Er war ein Meister der Eleganz – in jeder Hinsicht. Selbst kurze Notizen zu anstehenden Auftritten verschickte er in schwungvoll-feiner Handschrift auf edlem Papier, er trug gern einen stilvoll-diskreten Tweed-Anzug und war ein Muster an gerader Haltung. All das spiegelte sich in seiner Kunst: Der Liedermacher, Schriftsteller und Kabarettist Christof Stählin schrieb funkelnde, geschliffene Texte, Musik von gelassen-strenger Schönheit und hatte ein großes Gespür für nur scheinbar harmlose Details des Alltagslebens.

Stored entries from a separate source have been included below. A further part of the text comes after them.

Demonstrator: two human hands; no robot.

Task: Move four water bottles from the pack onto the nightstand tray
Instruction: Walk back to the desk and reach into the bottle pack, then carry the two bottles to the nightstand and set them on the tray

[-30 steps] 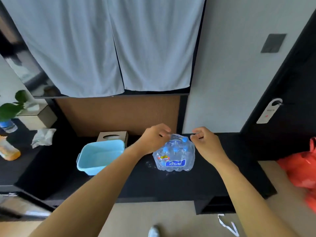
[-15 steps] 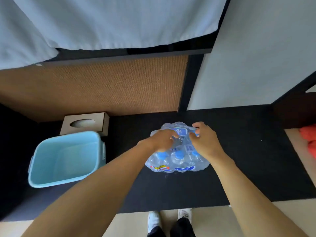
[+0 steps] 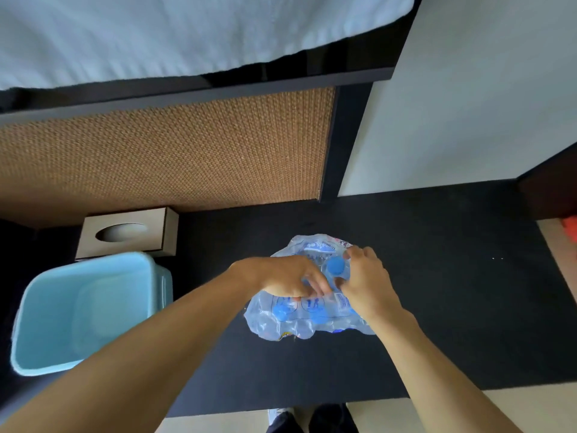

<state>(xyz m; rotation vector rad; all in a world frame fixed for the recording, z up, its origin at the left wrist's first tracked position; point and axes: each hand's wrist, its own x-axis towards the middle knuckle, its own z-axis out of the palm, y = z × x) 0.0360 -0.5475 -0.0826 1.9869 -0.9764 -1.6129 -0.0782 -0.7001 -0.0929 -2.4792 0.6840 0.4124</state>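
Left hand (image 3: 285,279) and right hand (image 3: 367,284) both pinch the pack (image 3: 307,314) wrap beneath them on the table (image 3: 452,292).

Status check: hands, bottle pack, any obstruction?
Left hand and right hand gripping wrap atop bottle pack. No bottles out. Blue bin left, clear.

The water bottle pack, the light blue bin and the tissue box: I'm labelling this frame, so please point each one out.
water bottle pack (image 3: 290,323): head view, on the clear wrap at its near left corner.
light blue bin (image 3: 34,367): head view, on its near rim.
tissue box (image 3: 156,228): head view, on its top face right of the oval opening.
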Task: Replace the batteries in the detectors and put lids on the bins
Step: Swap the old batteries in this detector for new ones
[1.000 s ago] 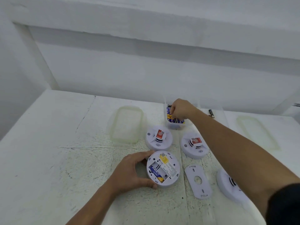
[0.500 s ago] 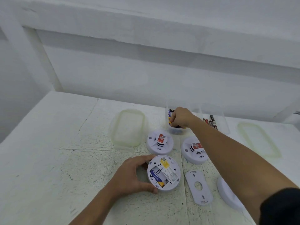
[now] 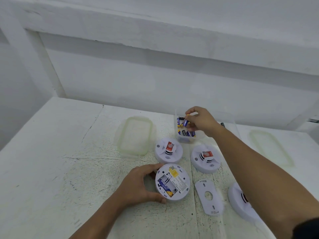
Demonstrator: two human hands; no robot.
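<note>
On the white table (image 3: 51, 169), a clear bin lid (image 3: 134, 135) lies flat; nearer, the left hand (image 3: 138, 185) curls round the upturned smoke detector (image 3: 179, 185), one blue battery (image 3: 164, 184) in its bay. Rightward, the right hand (image 3: 202, 121) pinches a blue-and-yellow battery (image 3: 185, 122) over the clear bin (image 3: 187, 139).

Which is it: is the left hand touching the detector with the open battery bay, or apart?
Touching. The head view shows the left hand gripping the detector, fingers on its far rim, thumb on its near rim.

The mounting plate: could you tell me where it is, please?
Head view, lower right: the mounting plate lies flat between the opened detector and the half-hidden detector.
</note>
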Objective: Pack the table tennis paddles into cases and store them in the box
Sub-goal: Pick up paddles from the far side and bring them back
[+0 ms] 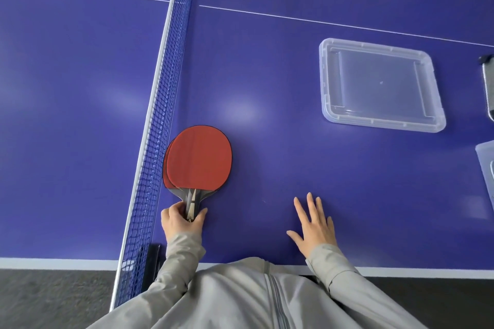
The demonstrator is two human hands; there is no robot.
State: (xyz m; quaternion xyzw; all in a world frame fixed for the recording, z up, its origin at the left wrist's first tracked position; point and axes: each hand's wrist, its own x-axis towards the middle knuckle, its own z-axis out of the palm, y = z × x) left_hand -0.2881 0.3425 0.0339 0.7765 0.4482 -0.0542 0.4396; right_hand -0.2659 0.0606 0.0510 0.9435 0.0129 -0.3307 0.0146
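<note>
Two red paddles [199, 159] lay stacked on the blue worktop [280, 141], blades overlapping, the lower one peeking out on the side toward the net [160, 115]. The stack sat just beside the net, blades pointing away from the person, handles toward them. Left hand [181, 222] gripped the handles, fingers [173, 207] and thumb curled tight around them on both sides. Right hand [315, 224] was flat over the worktop, well apart from the net on the paddle side, fingers spread, holding nothing; could not tell whether the palm touched the surface. Clear plastic lid [379, 84] lay flat on the worktop, far from the net, past the right hand and further from the person. Part of a clear box [487, 168] showed at the frame edge, farthest from the net, nearer the person than the lid. A dark object [487, 88], cut off at that same edge, sat beyond the box; could not tell what it was. Grey sleeves and a zipped jacket [240, 296] filled the bottom of the view.
</note>
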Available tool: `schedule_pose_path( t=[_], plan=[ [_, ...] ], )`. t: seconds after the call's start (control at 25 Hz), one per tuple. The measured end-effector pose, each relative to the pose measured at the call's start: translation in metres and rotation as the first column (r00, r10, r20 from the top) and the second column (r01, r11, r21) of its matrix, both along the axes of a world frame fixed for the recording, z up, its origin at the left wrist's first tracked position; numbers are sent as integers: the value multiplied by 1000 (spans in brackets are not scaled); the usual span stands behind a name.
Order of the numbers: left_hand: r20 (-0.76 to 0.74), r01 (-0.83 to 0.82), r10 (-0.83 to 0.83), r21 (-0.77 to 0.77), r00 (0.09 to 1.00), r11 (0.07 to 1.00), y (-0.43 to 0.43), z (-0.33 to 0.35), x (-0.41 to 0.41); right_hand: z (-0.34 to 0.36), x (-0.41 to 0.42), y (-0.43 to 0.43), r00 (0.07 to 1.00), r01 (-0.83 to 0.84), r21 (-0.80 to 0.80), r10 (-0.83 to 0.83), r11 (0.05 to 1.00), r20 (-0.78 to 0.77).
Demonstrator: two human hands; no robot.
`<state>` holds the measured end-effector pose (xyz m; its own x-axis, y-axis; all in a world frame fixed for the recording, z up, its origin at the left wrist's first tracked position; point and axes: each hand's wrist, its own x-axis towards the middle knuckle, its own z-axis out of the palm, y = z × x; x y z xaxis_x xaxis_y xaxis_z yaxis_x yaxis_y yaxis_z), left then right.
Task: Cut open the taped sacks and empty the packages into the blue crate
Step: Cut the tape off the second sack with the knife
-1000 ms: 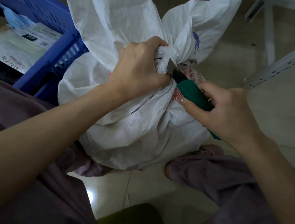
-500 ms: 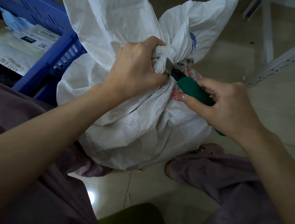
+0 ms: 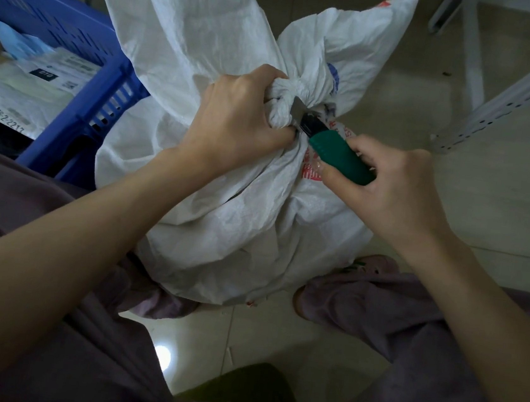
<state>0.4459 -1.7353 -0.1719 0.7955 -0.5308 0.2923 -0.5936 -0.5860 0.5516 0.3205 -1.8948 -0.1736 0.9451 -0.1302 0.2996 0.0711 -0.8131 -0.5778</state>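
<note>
Starting nearest: legs in mauve trousers (image 3: 405,349) either side of frame, pale glossy tiled floor (image 3: 505,195) between them, pink slipper (image 3: 372,266) poking out by the right trouser leg.

White woven plastic sack (image 3: 221,222) stands on the floor between the knees, neck tied into a tight twisted knot (image 3: 284,104), loose fabric flaring up past it. Red print on the sack below the knot.

Left hand (image 3: 236,121): fingers curled hard round the knot, gripping it from the left.

Right hand (image 3: 387,188): wrapped round a green-handled utility knife (image 3: 338,156), thumb along the near side of the handle. Short steel blade (image 3: 297,107) is out, tip against the right side of the knot, just beside the left fingers.

Blue slotted plastic crate (image 3: 77,37) sits left of the sack, sack fabric right up against its near corner. Inside it: flat white mailer packages with printed labels (image 3: 21,97) and a light blue pouch (image 3: 20,44).

Far right: white perforated metal shelf upright (image 3: 513,93), well apart from the sack.
</note>
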Motion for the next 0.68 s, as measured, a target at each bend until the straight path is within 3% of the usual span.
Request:
schedule_pose_path(
  t=[0.28, 0.56, 0.6, 0.68],
  plan=[
    [101, -55, 55, 2, 993, 998, -1, -8, -2, -3, 7, 9, 998, 70, 42, -70, 997, 5],
    [94, -39, 42, -34, 995, 999, 5, -8, 1, 6, 12, 11, 995, 80, 113, -73, 990, -63],
    [97, -24, 27, -33, 995, 999, 6, -7, 1, 8, 12, 11, 989, 92, 169, -70, 981, -131],
    [120, 16, -13, -20, 993, 1000, 6, -6, 0, 12, 16, 13, 936, 139, 457, 34, 879, -350]
  ],
)
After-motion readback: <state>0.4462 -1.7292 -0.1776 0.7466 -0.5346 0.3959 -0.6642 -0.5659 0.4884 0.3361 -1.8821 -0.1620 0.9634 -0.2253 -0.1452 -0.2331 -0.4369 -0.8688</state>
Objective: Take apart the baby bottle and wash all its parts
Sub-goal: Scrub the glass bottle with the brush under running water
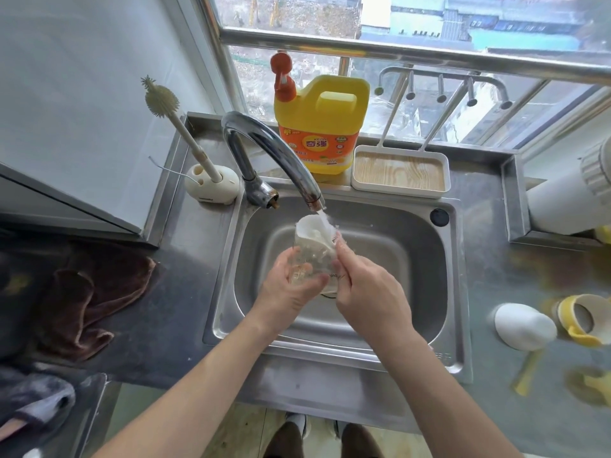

Am 9. September ist Christof Stählin, geboren 1942 in Rothenburg ob der Tauber, im Alter von 73 Jahren nach kurzer, schwerer Krankheit in Hechingen am Neckar gestorben.
Stählin begleitete sich in jüngerer Zeit stets auf einer Vihuela, einer spanisch-arabischen Laute in Gitarrenform, die mit Saitenpaaren bespannt ist und fast flüsternde Töne von sich gibt. Dieses im 16. Jahrhundert sehr beliebte Instrument passte zu ihm. Stählin war ein Leiser, der auf sanfte Art zum Lauschen zwang. Bereits in den späten 1960er-Jahren war er – mit seinem damaligen Partner Michael Wachsmann und Liedern der Shakespeare-Zeit – auf dem berühmten Liedermacher-Festival auf Burg Waldeck im Hunsrück aufgetreten. Von den Siebzigern an ging Stählin mit eigenen Programmen auf Tournee. Eines seiner bekanntesten stammte von 1984: „Mag denn keiner die Bundesrepublik?“
Seine Art vorzutragen: stets augenzwinkernd. Und da gab es, zu tanzenden und schreitenden Begleitungen in wohlgesetzter Mehrstimmigkeit, schillernde Wort-Wendungen. Etwa in einem seiner jüngsten Lieder, das, typisch für ihn, von Schönheit handelte: „Schönheit hat selbst weder Absicht noch Sinn,/ Doch alles, was Sinne hat, strebt zu ihr hin“, mündend in der Pointe: „Freunde der Hässlichkeit mögen verzeih‘n: Schönheit muss sein“. Stählin war einer der beschlagendsten in Sachen Schönheit und gab seit 1989 seine Kunst auch in einer von ihm gegründeten Liedermacher-Schule weiter. Zu seinen Schülern gehörten Judith Holofernes, Eckart von Hirschhausen und die aktuell sehr erfolgreiche Songwriterin Alin Coen. Stählin schrieb auch Essays, etwa über die Alltags-Unart, Leute mit „mein Lieber“ anzureden, vor allem Untergebene, wie Stählin feststellte und damit höfliche Herablassung entlarvte. Er war ein Höflicher, der nie herablassend war – und mit Scharfsinn und feinem Ohr ein Lebenswerk hinterlässt, in dem es viel zu entdecken gibt, gerade heute.